Task item:
The whole listing below is to be output exactly, with no line skipped.
BEGIN Collected data
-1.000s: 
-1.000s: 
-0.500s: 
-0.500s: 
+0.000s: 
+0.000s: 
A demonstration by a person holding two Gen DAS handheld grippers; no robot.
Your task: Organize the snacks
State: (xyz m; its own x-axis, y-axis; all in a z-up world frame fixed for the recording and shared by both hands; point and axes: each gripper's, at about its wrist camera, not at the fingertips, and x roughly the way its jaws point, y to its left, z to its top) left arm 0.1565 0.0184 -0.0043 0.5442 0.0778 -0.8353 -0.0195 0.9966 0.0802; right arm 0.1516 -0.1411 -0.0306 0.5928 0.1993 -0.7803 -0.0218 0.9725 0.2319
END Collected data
Worked solution:
-1.000s: 
-1.000s: 
-0.500s: 
-0.500s: 
+0.000s: 
+0.000s: 
A demonstration by a person holding two Gen DAS handheld grippers; no robot.
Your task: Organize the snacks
State: (xyz m; its own x-axis, y-axis; all in a z-up world frame fixed for the recording and shared by both hands; point and axes: each gripper's, at about its wrist camera, not at the fingertips, and x roughly the way its jaws point, y to its left, z to its top) left arm 0.1565 0.0184 -0.0043 0.5442 0.0778 -0.8353 -0.0195 0.9966 0.0802; right arm 0.1516 -0.1411 -0.0306 0.5928 0.1993 -0.7803 -0.0218 0.9725 0.2319

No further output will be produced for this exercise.